-- Task brief --
Leave the pictures out and transcribe every record exactly.

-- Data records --

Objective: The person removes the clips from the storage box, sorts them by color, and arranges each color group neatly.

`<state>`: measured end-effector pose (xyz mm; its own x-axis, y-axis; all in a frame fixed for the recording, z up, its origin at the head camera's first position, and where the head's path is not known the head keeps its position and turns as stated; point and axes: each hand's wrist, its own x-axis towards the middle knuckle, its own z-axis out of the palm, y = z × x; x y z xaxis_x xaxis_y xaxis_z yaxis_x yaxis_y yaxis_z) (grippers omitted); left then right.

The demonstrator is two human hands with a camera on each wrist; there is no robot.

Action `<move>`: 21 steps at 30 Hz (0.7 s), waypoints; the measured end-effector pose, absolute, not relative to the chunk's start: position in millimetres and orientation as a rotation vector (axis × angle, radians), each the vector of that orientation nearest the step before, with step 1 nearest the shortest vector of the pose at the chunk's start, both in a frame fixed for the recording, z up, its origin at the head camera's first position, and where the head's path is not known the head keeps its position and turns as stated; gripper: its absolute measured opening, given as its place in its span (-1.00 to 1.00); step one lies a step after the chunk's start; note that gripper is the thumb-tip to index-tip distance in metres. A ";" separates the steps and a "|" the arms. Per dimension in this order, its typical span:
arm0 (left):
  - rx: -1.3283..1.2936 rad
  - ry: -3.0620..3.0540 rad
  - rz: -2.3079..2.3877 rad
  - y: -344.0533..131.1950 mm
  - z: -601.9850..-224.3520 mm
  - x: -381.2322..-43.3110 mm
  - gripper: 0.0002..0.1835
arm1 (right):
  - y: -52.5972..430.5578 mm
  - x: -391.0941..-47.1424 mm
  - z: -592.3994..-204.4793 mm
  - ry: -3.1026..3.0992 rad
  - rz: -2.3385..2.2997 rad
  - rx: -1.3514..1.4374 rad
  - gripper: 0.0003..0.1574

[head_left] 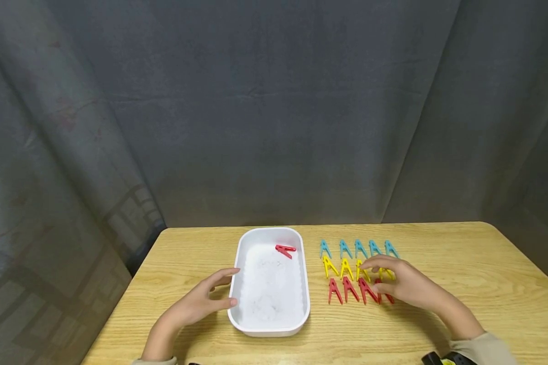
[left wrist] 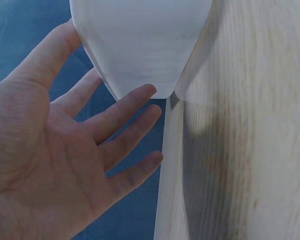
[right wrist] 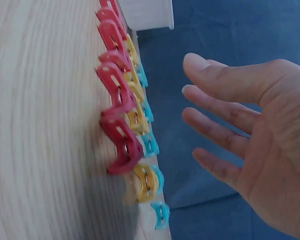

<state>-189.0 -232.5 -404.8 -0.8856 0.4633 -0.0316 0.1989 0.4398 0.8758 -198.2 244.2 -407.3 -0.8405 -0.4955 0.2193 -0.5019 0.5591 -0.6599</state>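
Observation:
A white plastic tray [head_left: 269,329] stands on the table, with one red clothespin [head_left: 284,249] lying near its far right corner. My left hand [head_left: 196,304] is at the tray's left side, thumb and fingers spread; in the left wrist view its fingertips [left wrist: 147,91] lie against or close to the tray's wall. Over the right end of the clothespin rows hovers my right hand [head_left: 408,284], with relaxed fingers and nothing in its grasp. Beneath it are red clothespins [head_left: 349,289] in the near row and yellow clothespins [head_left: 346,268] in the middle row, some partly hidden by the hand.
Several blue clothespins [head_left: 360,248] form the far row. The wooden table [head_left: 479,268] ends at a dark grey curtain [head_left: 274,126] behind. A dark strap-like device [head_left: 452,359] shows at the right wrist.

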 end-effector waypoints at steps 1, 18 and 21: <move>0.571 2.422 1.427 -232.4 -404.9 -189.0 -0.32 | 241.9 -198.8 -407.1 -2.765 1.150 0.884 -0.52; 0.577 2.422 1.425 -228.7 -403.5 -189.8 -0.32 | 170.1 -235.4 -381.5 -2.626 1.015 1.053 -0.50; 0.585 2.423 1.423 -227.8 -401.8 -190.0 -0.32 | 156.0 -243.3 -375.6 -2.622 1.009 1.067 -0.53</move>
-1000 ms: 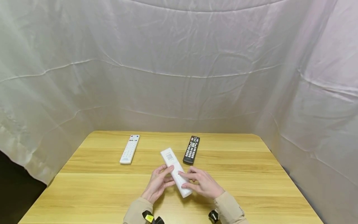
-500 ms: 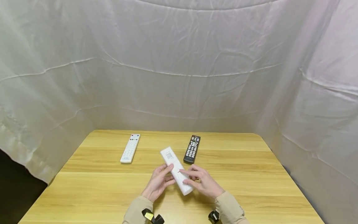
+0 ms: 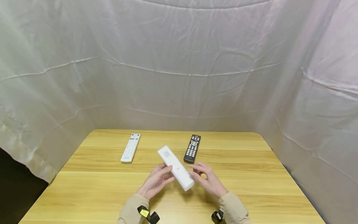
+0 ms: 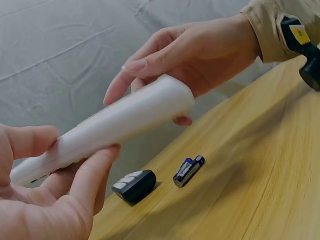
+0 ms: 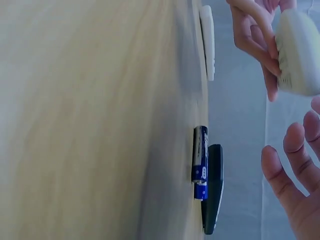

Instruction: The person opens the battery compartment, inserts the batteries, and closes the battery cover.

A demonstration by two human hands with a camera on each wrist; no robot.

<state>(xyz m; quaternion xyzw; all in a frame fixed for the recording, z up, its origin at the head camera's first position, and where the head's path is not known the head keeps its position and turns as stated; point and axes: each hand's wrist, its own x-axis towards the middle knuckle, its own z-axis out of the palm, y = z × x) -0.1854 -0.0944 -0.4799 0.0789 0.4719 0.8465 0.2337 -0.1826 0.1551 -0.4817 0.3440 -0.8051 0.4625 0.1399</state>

-- Written reply --
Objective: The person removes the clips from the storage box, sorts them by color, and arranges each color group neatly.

`<state>`: measured end-effector pose (xyz mm; its own x-axis, y-axis; all in a frame fixed for the recording, z up, its origin at the head camera's first position, and where the head's path is not known the head keeps its position and turns as stated; point and axes: each hand's wrist, its own x-axis towards the middle knuckle, its own z-axis out of the palm, y = z × x; x y z xaxis_x xaxis_y xaxis_z yaxis_x yaxis_y yaxis_z) (grippers omitted); left then right.

The demonstrator is two human hands with a camera on each wrist; there is no robot.

Action `<move>`: 21 steps at 30 Hz (0.7 s), waypoints; the measured end-effector pose, absolute, not relative to the chunk's start: position in millimetres and orientation as a rotation vector (axis × angle, radians), each the vector of that orientation nearest the step before, with step 1 nearest the shortest vector of the pose at the chunk's start, both in a frame fixed for the recording, z up, its origin at the head camera's first position, and where the head's path is not known the head keeps its position and turns as stated; gripper: its absolute measured opening, given as its place in its span (-1.00 to 1.00); step one lies a step after the chunk's start; note that gripper is the thumb-tip to index-tip distance in metres. A ";" separates the steps and a "|" the arms. Per dimension in this order, its typical span:
arm0 (left):
  - rx: -1.3283..1.2936 rad
  - ry: -3.0620..3.0540 rad
  - rz: -2.3079..2.3877 rad
  - y: -344.0533..131.1950 mm
  - z: -601.9850..-224.3520 mm
  - x: -381.2322..-43.3110 mm
  - gripper: 0.0002..0.1835
arm1 (right):
  - y: -52.5972..430.5578 mm
  - x: -391.0941..-47.1424 mm
  - z: -592.3994..-204.4793 mm
  - ry: -3.1026..3.0992 rad
  - rz: -2.3385..2.2997 rad
  - rx: -1.3514..1.4374 rad
  - gripper: 0.0003..0.1574

[head_left] 
[left wrist] 
[right wrist] 

<state>-189.0 -232.5 -404.8 -0.8856 0.4633 -0.0316 0.1989 0.4398 0.8758 -198.2 244.2 -407.3 -0.8405 -0.4955 0.2193 -0.5019 0.5591 -0.6599</state>
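Observation:
A white plastic tray [head_left: 269,329] stands on the table, with one red clothespin [head_left: 284,249] lying near its far right corner. My left hand [head_left: 196,304] is at the tray's left side, thumb and fingers spread; in the left wrist view its fingertips [left wrist: 147,91] lie against or close to the tray's wall. Over the right end of the clothespin rows hovers my right hand [head_left: 408,284], with relaxed fingers and nothing in its grasp. Beneath it are red clothespins [head_left: 349,289] in the near row and yellow clothespins [head_left: 346,268] in the middle row, some partly hidden by the hand.
Several blue clothespins [head_left: 360,248] form the far row. The wooden table [head_left: 479,268] ends at a dark grey curtain [head_left: 274,126] behind. A dark strap-like device [head_left: 452,359] shows at the right wrist.
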
 end-effector waypoints at steps 1, 18 and 21: <move>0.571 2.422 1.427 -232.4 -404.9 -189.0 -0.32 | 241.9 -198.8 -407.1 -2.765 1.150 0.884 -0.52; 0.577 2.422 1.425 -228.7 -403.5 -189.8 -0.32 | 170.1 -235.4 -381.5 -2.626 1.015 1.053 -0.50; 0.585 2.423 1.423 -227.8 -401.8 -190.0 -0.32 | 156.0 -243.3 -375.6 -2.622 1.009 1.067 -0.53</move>
-1000 ms: 
-500 ms: 
+0 ms: 
+0 ms: 
+0 ms: 

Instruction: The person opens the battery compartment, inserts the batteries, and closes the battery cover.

A demonstration by two human hands with a camera on each wrist; no robot.

<state>(xyz m; quaternion xyzw; all in a frame fixed for the recording, z up, its origin at the head camera's first position, and where the head's path is not known the head keeps its position and turns as stated; point and axes: each hand's wrist, its own x-axis towards the middle knuckle, its own z-axis out of the palm, y = z × x) -0.1854 -0.0944 -0.4799 0.0789 0.4719 0.8465 0.2337 -0.1826 0.1551 -0.4817 0.3440 -0.8051 0.4625 0.1399</state>

The exercise was worked through completely.